**WHAT YOU SHOULD DO**
I need the lines below from the one with "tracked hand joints" down to the one with "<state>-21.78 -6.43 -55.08" reproduced exactly, both ends included, and nothing else.

**DATA TO EXAMINE**

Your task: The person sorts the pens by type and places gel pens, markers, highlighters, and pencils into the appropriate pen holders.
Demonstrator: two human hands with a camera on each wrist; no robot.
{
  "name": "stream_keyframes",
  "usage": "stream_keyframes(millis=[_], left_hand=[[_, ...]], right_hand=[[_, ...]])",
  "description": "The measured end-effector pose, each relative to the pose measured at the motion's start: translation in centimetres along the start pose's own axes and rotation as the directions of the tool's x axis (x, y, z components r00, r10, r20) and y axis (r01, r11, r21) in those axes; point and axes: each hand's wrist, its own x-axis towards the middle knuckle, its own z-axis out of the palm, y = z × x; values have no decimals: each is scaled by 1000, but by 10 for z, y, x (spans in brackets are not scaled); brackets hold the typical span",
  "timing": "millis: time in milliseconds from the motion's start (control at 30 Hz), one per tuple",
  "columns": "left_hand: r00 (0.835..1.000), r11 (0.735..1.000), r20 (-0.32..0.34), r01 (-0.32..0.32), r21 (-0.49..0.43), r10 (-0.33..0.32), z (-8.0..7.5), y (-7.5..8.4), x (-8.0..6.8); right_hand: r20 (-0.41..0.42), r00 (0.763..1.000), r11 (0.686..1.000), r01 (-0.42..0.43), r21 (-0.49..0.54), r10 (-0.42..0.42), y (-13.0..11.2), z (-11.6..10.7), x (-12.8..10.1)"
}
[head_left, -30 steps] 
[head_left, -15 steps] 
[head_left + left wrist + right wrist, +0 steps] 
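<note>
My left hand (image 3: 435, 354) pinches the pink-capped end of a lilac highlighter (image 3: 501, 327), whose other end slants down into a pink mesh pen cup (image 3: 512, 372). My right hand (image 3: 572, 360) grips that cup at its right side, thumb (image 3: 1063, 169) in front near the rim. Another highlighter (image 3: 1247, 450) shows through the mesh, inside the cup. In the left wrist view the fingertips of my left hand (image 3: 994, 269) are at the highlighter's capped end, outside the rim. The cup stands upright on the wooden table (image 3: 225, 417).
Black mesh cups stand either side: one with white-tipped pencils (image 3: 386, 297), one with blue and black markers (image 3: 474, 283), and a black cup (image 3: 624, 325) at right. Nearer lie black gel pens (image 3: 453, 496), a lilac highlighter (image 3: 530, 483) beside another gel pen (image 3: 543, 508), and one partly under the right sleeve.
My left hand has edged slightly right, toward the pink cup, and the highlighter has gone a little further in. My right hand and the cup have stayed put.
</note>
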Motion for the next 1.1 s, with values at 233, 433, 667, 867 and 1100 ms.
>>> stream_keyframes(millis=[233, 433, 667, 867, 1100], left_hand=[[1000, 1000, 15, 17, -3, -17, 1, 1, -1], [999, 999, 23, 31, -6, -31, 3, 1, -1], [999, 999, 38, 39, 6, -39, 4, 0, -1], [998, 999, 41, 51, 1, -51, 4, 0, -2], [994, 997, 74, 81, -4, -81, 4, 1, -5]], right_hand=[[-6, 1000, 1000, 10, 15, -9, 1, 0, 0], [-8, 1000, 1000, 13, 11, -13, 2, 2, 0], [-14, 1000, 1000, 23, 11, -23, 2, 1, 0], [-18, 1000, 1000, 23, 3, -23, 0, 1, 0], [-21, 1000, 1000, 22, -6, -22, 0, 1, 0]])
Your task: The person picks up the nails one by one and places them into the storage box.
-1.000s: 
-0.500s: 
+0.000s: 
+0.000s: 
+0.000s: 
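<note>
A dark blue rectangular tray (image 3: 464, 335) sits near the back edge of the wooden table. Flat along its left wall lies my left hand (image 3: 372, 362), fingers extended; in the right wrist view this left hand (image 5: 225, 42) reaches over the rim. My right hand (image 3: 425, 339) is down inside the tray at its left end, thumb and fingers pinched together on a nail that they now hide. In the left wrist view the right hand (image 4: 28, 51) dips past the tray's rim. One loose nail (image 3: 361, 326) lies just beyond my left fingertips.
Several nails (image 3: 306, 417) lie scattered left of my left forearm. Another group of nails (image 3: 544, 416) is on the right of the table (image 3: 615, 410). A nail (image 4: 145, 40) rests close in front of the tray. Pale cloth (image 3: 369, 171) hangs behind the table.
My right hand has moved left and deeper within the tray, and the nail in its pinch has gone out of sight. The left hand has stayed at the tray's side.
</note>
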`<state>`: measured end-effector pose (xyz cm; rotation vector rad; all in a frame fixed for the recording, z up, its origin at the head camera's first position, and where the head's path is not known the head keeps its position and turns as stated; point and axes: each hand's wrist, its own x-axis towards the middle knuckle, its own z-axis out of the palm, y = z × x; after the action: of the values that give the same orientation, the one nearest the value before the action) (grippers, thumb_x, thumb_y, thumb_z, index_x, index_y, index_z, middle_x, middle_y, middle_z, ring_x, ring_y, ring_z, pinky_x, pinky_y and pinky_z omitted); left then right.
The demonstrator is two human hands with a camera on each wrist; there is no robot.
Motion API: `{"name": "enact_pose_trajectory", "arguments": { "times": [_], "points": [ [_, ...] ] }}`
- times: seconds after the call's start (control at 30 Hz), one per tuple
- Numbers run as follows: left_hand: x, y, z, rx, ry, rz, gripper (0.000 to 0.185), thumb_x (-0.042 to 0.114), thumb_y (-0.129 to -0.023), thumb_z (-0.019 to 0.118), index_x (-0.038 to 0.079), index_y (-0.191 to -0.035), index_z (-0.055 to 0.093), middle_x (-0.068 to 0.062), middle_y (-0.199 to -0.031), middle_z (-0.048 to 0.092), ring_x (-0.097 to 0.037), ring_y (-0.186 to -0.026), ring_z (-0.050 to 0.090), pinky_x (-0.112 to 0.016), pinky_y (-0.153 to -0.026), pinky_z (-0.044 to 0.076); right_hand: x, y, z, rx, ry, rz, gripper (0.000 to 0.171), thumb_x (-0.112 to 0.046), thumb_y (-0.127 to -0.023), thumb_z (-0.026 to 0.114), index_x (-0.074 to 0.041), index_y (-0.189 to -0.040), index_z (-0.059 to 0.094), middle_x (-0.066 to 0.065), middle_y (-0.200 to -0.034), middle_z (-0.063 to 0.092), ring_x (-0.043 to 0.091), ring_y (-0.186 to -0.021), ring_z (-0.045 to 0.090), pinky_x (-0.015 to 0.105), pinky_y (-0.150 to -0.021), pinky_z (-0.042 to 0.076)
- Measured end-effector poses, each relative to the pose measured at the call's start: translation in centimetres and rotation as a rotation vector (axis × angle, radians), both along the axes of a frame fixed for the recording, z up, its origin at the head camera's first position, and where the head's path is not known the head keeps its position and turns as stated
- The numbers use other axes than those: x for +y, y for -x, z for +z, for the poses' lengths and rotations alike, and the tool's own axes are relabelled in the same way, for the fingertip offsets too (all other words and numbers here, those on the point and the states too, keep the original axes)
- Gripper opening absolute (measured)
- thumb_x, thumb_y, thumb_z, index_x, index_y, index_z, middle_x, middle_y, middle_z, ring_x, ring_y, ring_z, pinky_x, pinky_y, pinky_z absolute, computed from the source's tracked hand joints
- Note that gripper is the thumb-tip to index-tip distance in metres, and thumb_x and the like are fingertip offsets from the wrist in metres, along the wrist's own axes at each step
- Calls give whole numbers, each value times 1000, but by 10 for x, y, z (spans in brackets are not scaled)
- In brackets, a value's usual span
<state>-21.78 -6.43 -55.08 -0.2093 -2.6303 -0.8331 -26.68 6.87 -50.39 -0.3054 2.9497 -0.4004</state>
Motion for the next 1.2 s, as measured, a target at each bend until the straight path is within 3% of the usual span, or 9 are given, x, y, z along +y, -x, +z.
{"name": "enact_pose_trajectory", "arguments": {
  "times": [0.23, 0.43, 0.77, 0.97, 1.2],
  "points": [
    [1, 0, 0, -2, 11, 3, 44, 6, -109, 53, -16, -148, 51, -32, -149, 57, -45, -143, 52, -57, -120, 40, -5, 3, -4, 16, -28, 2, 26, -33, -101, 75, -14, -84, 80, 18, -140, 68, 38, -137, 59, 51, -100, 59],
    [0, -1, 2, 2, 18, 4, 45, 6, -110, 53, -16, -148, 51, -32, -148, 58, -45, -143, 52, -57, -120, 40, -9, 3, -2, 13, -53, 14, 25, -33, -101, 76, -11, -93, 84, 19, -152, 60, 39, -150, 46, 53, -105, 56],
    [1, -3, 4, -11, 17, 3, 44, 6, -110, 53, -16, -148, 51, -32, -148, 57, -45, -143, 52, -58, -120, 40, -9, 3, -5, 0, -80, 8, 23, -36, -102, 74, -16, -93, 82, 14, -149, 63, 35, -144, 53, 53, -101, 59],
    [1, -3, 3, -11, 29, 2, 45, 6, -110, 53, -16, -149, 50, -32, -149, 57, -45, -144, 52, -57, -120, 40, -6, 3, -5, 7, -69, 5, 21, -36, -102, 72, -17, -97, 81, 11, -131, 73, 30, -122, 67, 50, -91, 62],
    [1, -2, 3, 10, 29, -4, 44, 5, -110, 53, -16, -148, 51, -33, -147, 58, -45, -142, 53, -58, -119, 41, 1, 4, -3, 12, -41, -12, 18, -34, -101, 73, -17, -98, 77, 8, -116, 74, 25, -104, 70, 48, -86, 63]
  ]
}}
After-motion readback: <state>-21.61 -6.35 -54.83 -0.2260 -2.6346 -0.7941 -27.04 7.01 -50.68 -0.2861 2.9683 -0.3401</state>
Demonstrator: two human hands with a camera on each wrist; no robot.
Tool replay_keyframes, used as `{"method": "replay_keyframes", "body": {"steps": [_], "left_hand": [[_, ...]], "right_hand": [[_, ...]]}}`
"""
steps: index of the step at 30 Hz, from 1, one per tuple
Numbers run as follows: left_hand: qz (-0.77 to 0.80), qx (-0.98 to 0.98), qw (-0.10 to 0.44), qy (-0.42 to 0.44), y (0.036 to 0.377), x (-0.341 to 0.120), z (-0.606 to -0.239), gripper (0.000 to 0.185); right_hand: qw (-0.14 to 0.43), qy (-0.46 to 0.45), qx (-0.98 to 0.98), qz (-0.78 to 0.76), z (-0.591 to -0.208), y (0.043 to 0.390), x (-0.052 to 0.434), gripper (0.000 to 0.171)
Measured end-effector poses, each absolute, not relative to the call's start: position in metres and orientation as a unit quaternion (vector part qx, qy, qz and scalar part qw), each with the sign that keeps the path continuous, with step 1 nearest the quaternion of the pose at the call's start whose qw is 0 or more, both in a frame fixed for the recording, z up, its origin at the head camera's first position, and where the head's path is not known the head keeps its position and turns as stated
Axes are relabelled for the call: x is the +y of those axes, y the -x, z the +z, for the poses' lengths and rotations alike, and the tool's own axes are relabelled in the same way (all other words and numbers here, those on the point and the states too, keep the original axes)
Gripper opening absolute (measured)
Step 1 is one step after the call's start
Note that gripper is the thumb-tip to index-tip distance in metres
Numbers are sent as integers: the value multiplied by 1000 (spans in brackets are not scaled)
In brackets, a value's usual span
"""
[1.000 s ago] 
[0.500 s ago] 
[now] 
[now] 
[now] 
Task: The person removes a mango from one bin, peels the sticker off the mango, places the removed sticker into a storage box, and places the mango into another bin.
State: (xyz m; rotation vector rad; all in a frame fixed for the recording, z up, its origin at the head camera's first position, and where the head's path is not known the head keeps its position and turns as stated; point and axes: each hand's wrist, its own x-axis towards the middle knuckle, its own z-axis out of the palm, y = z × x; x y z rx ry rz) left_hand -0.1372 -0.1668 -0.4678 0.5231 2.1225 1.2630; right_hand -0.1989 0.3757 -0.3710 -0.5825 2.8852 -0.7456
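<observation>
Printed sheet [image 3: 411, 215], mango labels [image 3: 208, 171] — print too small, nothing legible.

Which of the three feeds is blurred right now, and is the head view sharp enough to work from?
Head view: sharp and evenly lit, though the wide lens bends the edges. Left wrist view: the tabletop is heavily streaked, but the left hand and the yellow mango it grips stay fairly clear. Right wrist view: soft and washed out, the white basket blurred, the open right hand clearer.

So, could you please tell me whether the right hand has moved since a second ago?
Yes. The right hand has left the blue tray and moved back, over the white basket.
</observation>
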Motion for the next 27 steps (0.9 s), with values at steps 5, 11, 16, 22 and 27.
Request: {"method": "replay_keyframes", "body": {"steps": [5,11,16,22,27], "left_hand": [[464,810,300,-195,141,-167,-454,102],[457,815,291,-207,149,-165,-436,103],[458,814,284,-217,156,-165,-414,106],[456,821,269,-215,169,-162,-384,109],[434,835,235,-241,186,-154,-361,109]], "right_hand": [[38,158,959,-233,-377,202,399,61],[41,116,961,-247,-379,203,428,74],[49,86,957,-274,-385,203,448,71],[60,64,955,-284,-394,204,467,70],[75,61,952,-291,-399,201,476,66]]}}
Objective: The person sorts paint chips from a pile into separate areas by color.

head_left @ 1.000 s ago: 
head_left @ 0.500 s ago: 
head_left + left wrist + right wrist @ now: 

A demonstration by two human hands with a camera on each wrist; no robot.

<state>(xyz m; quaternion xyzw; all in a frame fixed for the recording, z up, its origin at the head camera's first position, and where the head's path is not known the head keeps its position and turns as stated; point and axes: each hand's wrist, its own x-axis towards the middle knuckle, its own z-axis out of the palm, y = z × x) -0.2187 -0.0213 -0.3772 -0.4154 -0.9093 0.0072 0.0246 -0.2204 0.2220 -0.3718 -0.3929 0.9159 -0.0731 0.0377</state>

**REPLY TO THE TASK**
- thumb_x, thumb_y, thumb_z, index_x, index_y, index_z, middle_x, middle_y, middle_z, ring_x, ring_y, ring_z, pinky_x, pinky_y, pinky_z absolute, computed from the source's tracked hand joints
- Note that gripper is the thumb-tip to index-tip distance in metres, and thumb_x and the like are fingertip offsets from the wrist in metres, along the wrist's own axes at each step
- Calls give whole numbers, each value times 1000, but by 10 for x, y, z (spans in brackets are not scaled)
- In brackets, a value's usual span
<state>-21.78 -6.43 -55.08 -0.2093 -2.6303 -0.8331 -26.68 6.87 -50.39 -0.3054 2.9497 -0.4004</state>

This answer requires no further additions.